┌─ Records provided
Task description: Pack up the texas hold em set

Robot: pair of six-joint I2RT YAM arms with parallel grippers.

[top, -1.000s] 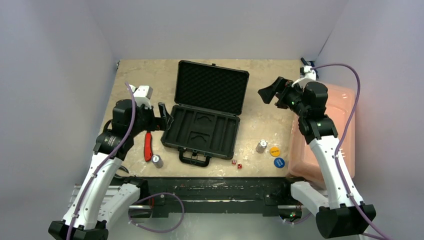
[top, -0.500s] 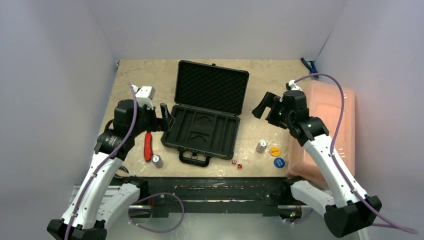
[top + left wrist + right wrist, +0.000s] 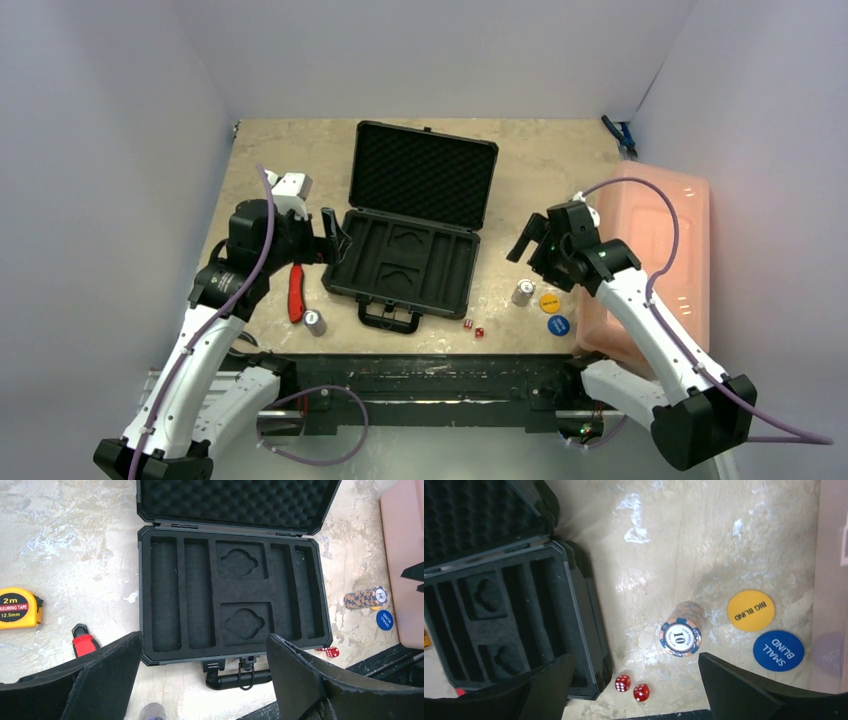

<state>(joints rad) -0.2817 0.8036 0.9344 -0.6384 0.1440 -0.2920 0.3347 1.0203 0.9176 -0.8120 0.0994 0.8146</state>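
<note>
**While the left tool [image 3: 335, 236] and right tool [image 3: 527, 243] hang wide and empty, the poker case lies open mid-worktop**

Seen from behind the arms, the black briefcase [image 3: 345, 268] sits at the middle of the worktop [image 3: 290, 160]. Its foam-lined lid [image 3: 425, 185] is thrown back toward 12 o'clock, its moulded tray [image 3: 200, 595] faces up, and its handle [image 3: 390, 320] points to 6 o'clock.

All the loose pieces lie outside the case:
- A chip stack [image 3: 681, 632] is at the case's 4 o'clock. It seems to lie on its side, with a "10" face showing.
- A yellow disc [image 3: 750, 610] marked BIG BLIND is just at the stack's 3 o'clock.
- A blue disc [image 3: 778, 650] marked SMALL BLIND is at the yellow one's 5 o'clock, close to it but apart.
- Two red dice [image 3: 622, 683] sit side by side at the case's 5 o'clock, off its near corner.
- A second chip stack [image 3: 315, 322] stands at the case's 7 o'clock, beside the red-handled knife [image 3: 296, 292].

The left tool hovers at the tray's 9 o'clock edge, jaws spread and gripping nothing. The right tool hangs over bare worktop at the case's 3 o'clock, just 12 o'clock of the first chip stack, and touches nothing.

From the left wrist, a yellow tape measure [image 3: 17, 607] shows farther out at 9 o'clock. A pink bin [image 3: 680, 220] fills the worktop's 3 o'clock edge.
</note>
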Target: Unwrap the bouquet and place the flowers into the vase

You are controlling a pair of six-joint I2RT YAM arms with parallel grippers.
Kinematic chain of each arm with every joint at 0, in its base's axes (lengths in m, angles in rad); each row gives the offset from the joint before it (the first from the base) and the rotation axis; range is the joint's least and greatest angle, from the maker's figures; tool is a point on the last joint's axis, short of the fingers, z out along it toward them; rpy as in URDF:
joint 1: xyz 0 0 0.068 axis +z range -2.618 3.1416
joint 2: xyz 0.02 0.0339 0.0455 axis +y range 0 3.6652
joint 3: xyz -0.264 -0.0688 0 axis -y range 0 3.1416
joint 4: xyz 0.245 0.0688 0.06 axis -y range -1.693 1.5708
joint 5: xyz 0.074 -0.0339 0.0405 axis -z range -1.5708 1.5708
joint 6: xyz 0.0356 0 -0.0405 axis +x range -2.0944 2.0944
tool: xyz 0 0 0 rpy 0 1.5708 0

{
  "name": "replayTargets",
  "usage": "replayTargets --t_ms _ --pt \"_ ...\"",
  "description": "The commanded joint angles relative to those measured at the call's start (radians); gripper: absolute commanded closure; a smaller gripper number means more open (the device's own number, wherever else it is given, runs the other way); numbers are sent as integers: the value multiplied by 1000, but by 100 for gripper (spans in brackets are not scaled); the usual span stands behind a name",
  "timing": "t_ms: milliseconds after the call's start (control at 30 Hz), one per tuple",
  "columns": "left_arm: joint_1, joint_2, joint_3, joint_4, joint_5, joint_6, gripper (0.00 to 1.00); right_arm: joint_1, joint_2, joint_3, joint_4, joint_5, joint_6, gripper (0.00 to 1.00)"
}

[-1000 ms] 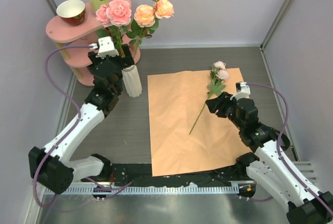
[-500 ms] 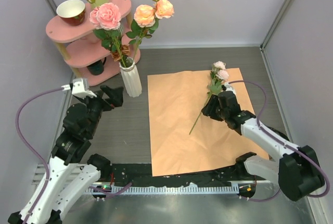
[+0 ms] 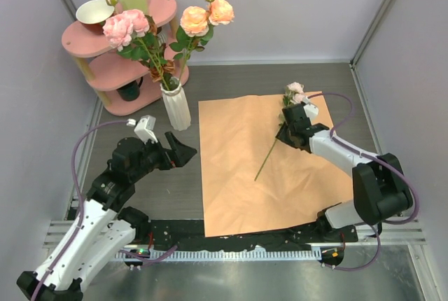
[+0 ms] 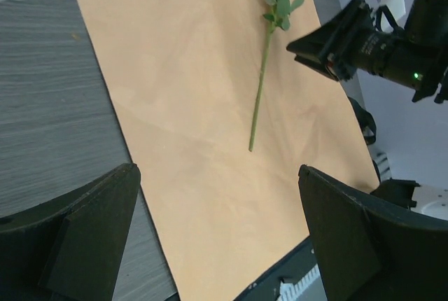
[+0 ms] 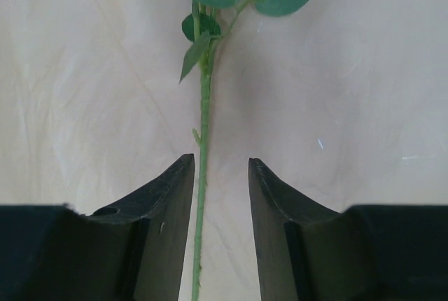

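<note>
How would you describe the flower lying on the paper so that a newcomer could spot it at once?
Find the large tan-orange paper sheet. Near its far right corner lies a single green-stemmed flower with pale pink heads. Unlike the roses standing in the white vase, it lies flat.

- This was a robot test cell in a lab, not a home: plain pale panel walls [image 3: 280, 7] and metal corner posts [image 3: 378, 14] closed in a dark wood-grain table [image 3: 161, 189].
- The left arm [image 3: 91, 224] and right arm [image 3: 343, 152] were bolted by a metal rail [image 3: 231, 253] along the bottom edge, trailing purple cables [image 3: 77, 168].
- A pink shelf [image 3: 105, 38] with cups [image 3: 95, 14] at upper left looked like a staged prop.
</note>
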Motion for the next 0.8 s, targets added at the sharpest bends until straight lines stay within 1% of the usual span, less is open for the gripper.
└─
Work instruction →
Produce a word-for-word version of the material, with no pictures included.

Written response →
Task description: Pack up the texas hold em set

Robot: pair of six-joint I2RT YAM arms with parallel grippers.

[top, -1.000s] 
[top, -0.500s] 
[top + left wrist + right wrist, +0.000s] 

<state>(joints rad) -0.2817 0.8036 0.9344 -0.6384 0.1440 -0.2920 0.3347 1.0203 0.9176 -0.8120 0.0994 0.8146</state>
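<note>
**While the left tool [image 3: 335, 236] and right tool [image 3: 527, 243] hang wide and empty, the poker case lies open mid-worktop**

Seen from behind the arms, the black briefcase [image 3: 345, 268] sits at the middle of the worktop [image 3: 290, 160]. Its foam-lined lid [image 3: 425, 185] is thrown back toward 12 o'clock, its moulded tray [image 3: 200, 595] faces up, and its handle [image 3: 390, 320] points to 6 o'clock.

All the loose pieces lie outside the case:
- A chip stack [image 3: 681, 632] is at the case's 4 o'clock. It seems to lie on its side, with a "10" face showing.
- A yellow disc [image 3: 750, 610] marked BIG BLIND is just at the stack's 3 o'clock.
- A blue disc [image 3: 778, 650] marked SMALL BLIND is at the yellow one's 5 o'clock, close to it but apart.
- Two red dice [image 3: 622, 683] sit side by side at the case's 5 o'clock, off its near corner.
- A second chip stack [image 3: 315, 322] stands at the case's 7 o'clock, beside the red-handled knife [image 3: 296, 292].

The left tool hovers at the tray's 9 o'clock edge, jaws spread and gripping nothing. The right tool hangs over bare worktop at the case's 3 o'clock, just 12 o'clock of the first chip stack, and touches nothing.

From the left wrist, a yellow tape measure [image 3: 17, 607] shows farther out at 9 o'clock. A pink bin [image 3: 680, 220] fills the worktop's 3 o'clock edge.
</note>
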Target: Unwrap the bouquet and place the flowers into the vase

You are controlling a pair of six-joint I2RT YAM arms with parallel grippers.
Kinematic chain of each arm with every joint at 0, in its base's axes (lengths in m, angles in rad); each row gives the offset from the joint before it (the first from the base) and the rotation axis; range is the joint's least and greatest angle, from the maker's figures; tool is a point on the last joint's axis, short of the fingers, z out along it toward them; rpy as in URDF:
joint 1: xyz 0 0 0.068 axis +z range -2.618 3.1416
joint 2: xyz 0.02 0.0339 0.0455 axis +y range 0 3.6652
joint 3: xyz -0.264 -0.0688 0 axis -y range 0 3.1416
joint 4: xyz 0.245 0.0688 0.06 axis -y range -1.693 1.5708
joint 5: xyz 0.074 -0.0339 0.0405 axis -z range -1.5708 1.5708
joint 6: xyz 0.0356 0 -0.0405 axis +x range -2.0944 2.0944
tool: xyz 0 0 0 rpy 0 1.5708 0

{
  "name": "replayTargets",
  "usage": "replayTargets --t_ms _ --pt \"_ ...\"",
  "description": "The commanded joint angles relative to those measured at the call's start (radians); gripper: absolute commanded closure; a smaller gripper number means more open (the device's own number, wherever else it is given, runs the other way); numbers are sent as integers: the value multiplied by 1000, but by 100 for gripper (spans in brackets are not scaled); the usual span stands behind a name",
  "timing": "t_ms: milliseconds after the call's start (control at 30 Hz), one per tuple",
  "columns": "left_arm: joint_1, joint_2, joint_3, joint_4, joint_5, joint_6, gripper (0.00 to 1.00); right_arm: joint_1, joint_2, joint_3, joint_4, joint_5, joint_6, gripper (0.00 to 1.00)"
}

[-1000 ms] 
[-500 ms] 
[+0 ms] 
[+0 ms] 
[+0 ms] 

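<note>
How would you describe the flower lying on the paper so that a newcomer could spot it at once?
Find the large tan-orange paper sheet. Near its far right corner lies a single green-stemmed flower with pale pink heads. Unlike the roses standing in the white vase, it lies flat.

- This was a robot test cell in a lab, not a home: plain pale panel walls [image 3: 280, 7] and metal corner posts [image 3: 378, 14] closed in a dark wood-grain table [image 3: 161, 189].
- The left arm [image 3: 91, 224] and right arm [image 3: 343, 152] were bolted by a metal rail [image 3: 231, 253] along the bottom edge, trailing purple cables [image 3: 77, 168].
- A pink shelf [image 3: 105, 38] with cups [image 3: 95, 14] at upper left looked like a staged prop.
</note>
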Motion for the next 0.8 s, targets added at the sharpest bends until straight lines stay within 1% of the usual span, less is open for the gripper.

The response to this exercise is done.